Work to complete: Give the number of lines in the data that contain the word "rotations"; no other text is needed.

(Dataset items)
========================================
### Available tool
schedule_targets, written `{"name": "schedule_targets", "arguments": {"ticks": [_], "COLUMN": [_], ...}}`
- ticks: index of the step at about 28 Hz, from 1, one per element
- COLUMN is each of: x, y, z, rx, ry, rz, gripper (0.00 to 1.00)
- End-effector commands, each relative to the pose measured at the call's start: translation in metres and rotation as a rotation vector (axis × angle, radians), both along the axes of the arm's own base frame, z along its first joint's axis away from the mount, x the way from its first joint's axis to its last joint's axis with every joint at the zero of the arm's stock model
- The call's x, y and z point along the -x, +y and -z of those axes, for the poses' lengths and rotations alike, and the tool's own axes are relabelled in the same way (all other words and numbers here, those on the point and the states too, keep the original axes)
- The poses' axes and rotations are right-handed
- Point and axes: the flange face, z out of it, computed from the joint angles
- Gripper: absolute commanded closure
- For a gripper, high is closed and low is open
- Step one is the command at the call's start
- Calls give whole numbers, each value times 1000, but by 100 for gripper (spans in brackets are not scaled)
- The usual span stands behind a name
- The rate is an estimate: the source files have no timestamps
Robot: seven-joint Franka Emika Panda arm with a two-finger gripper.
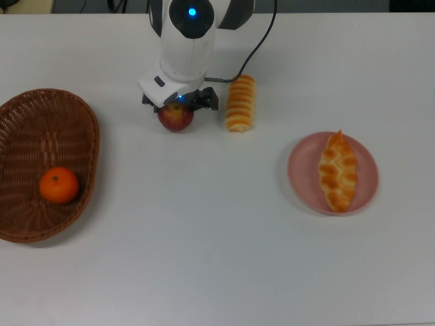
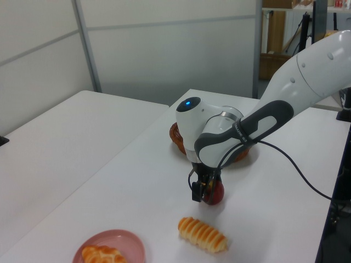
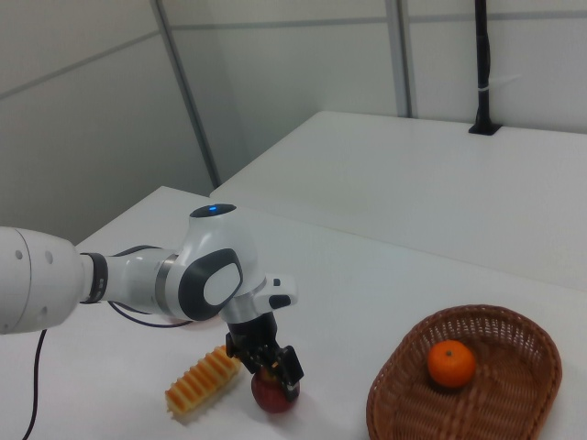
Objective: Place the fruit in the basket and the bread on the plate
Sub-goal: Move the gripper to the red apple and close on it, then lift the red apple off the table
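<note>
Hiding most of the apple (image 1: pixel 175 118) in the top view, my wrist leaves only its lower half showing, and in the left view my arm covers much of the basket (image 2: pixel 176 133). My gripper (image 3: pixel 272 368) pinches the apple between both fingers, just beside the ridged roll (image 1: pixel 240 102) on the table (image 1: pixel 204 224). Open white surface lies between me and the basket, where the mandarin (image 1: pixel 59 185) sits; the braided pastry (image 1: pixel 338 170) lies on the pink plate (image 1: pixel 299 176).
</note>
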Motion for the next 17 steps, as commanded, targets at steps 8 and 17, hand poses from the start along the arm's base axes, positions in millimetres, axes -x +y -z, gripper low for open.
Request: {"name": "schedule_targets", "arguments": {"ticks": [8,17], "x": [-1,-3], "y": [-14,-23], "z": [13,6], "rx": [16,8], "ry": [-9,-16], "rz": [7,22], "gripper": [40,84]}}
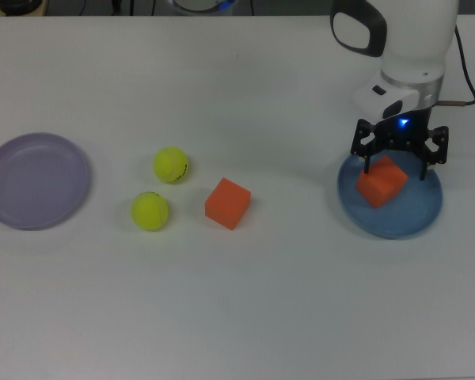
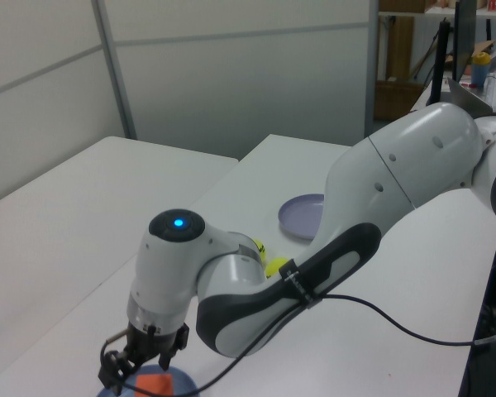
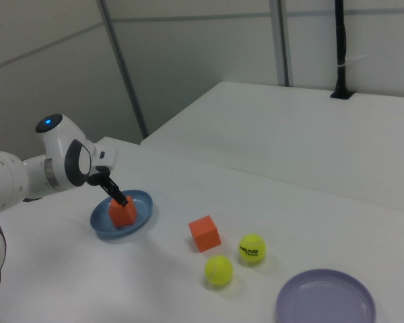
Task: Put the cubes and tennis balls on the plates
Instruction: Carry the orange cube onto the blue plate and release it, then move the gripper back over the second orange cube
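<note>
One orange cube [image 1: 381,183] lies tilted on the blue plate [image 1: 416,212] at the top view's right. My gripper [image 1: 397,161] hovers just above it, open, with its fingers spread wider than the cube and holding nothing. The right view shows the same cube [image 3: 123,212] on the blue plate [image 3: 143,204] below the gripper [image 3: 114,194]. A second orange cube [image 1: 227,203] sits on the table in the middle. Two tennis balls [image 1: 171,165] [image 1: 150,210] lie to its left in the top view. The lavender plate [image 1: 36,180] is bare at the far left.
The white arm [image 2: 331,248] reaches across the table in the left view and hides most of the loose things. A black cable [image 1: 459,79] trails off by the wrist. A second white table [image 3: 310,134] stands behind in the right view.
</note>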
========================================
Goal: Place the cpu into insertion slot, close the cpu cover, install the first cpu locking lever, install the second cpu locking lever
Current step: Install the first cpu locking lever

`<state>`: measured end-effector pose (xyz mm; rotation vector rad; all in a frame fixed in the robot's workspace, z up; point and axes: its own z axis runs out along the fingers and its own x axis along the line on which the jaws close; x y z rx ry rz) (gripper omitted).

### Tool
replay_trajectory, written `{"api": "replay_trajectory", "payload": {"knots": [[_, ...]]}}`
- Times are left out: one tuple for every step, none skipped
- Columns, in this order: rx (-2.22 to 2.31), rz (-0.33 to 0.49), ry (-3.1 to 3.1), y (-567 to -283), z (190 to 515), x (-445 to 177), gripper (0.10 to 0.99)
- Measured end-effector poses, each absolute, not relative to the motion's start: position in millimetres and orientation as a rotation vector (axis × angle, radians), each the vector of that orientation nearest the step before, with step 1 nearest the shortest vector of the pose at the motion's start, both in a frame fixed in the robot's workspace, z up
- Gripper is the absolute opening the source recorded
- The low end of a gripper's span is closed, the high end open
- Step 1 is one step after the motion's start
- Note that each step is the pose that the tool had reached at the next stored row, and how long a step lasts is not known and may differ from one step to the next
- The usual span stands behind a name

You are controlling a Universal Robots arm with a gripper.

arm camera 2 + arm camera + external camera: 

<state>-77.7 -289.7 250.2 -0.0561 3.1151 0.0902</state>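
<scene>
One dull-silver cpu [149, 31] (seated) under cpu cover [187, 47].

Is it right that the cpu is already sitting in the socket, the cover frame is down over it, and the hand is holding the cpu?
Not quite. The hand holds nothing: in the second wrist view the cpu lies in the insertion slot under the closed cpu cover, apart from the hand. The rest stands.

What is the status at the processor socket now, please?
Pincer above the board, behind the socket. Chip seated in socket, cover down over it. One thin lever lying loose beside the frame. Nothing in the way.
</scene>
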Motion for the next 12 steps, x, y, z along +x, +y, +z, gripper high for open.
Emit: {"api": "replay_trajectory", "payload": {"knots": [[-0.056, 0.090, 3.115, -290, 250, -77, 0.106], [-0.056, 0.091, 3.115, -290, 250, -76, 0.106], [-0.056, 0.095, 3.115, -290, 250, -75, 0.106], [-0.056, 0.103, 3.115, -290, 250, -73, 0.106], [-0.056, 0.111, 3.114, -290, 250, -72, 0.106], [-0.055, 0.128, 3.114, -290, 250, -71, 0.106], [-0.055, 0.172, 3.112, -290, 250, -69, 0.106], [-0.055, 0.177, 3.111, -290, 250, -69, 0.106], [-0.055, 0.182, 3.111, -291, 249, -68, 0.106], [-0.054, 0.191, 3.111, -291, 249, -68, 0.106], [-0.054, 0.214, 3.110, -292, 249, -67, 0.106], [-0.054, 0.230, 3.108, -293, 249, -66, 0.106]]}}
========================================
Your solution: 2